Self-insured companies across America have implemented employee wellness programs to control rising health care costs and address major health issues like obesity, diabetes, heart disease and cancer. Most of these employers have come to view wellness not just as a way to save money but also as an essential element of a strong and vibrant company culture. But they increasingly do not find value in health risk assessments.
That's according to ShapeUp, a social network-based employee wellness company, which conducted phone interviews with 25 large employers with 3,000 to 300,000 employees. The survey was conducted to better understand how large employers approach employee wellness programs and learn how to improve the wellness program experience for these employers. The main failure of health risk assessments, according to Dr.
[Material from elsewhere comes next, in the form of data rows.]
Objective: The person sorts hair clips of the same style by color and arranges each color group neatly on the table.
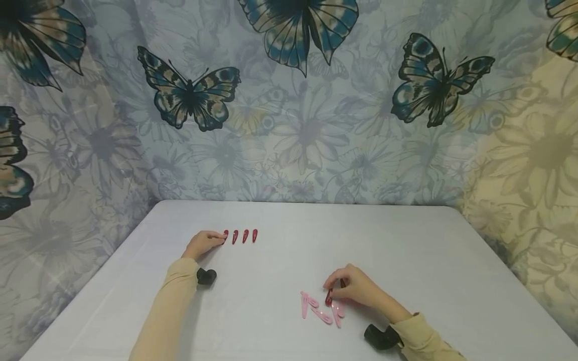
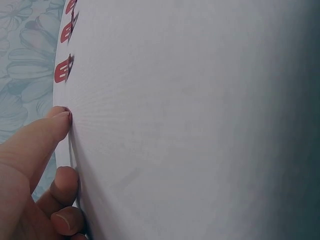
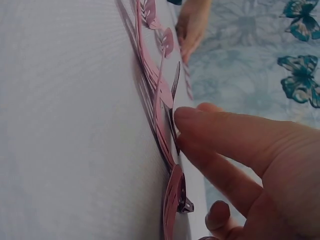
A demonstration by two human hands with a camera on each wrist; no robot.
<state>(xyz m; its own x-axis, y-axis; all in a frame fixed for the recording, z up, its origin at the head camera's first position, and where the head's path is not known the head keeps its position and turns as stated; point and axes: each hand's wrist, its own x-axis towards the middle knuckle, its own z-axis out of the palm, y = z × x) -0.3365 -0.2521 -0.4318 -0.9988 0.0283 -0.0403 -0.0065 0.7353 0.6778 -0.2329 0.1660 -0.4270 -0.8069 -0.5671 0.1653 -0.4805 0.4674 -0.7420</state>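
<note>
In the head view my left hand (image 1: pixel 204 243) reaches to the left end of a row of red snap hair clips. Its thumb and finger pinch the endmost red hair clip (image 1: pixel 226 233), which the fingertips mostly cover. Three more red hair clips (image 1: pixel 245 236) stand side by side to the right of it. Nearer the front, my right hand (image 1: pixel 354 287) bends over a loose group of pink hair clips (image 1: pixel 322 316). A dark red hair clip (image 1: pixel 328 299) is pinched at its fingertips, seen edge-on in the right wrist view. Another dark clip (image 1: pixel 342 283) shows partly beneath this hand.
Both hands work over a white table (image 1: pixel 271 281). Behind it hangs a cloth (image 1: pixel 307 150) printed with butterflies and flowers. Black wrist devices sit at the left sleeve (image 1: pixel 206 277) and right sleeve (image 1: pixel 381 337). Pink clips overlap one another next to the right fingers.
</note>
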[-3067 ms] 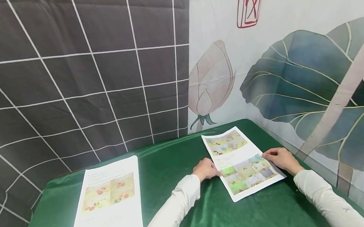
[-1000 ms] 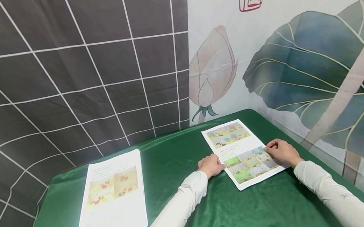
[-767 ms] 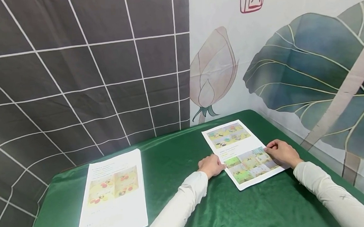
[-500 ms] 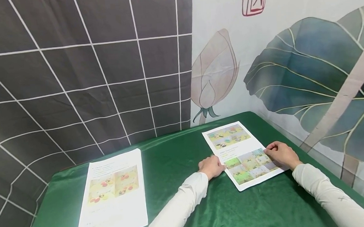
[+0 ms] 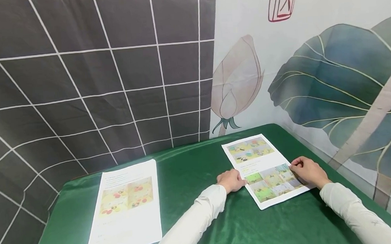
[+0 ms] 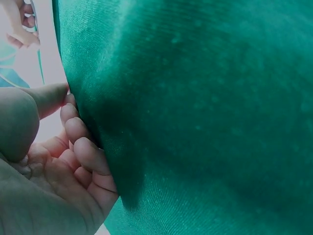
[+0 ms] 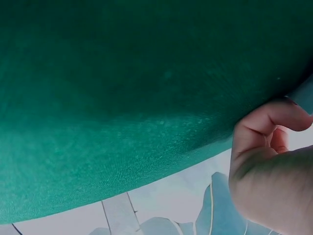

Rajiv Kumar, founder and chief medical officer, is that it as a self-assessment tool that doesn't necessarily have the tools to change behavior.
"Most employers have started paying their employees to take an HRA, but it doesn't have a measurable impact on the outcome on an individual," he says. Fifty percent of employers surveyed feel health risk assessments are a waste of money, ShapeUp finds, and Kumar says biometric screenings can be just as cost effective and have more of an impact. "Our bodies are a black box when it comes to biometrics and they're curious to know how they're performing." Because biometric screenings frequently take place at office health fairs, results can be more telling.
Kumar says employers are increasing their investment in wellness, but they see significant room for improvement in their programs and are struggling with strategy, leadership support, and outcomes measurement. In fact, 91% of employers with more than 5,000 employees offer web-based wellness programs and on average, spend $375 per-employee on incentives.
"The space is changing so fast and there are so many different directions in managing health care costs. You can see that no two employers are alike and there are so many variations, we need to move to a place where we establish common best practices, but we're suffering from clear guidelines on what works and what doesn't," he says. According to the Metlife, 9th Annual Study of Employee Benefits Trends, more than 40% of employers were offering wellness programs in 2010, up from under 30% in 2005.
Indeed, most employers don't know how to manage their wellness programs, according to Kumar, with HR/benefits professionals managing 4.5 vendors on average.
"What they're doing as a whole isn't working. Employers are not thrilled with the results; they believe in wellness and they've moved beyond seeing it as just a way to cut costs, but they're dissatisfied with the results," he says.
In partnership with Boston-based The Parthenon Group, the survey interviews were conducted with high-level wellness and benefits decision makers at some of the largest companies nationwide.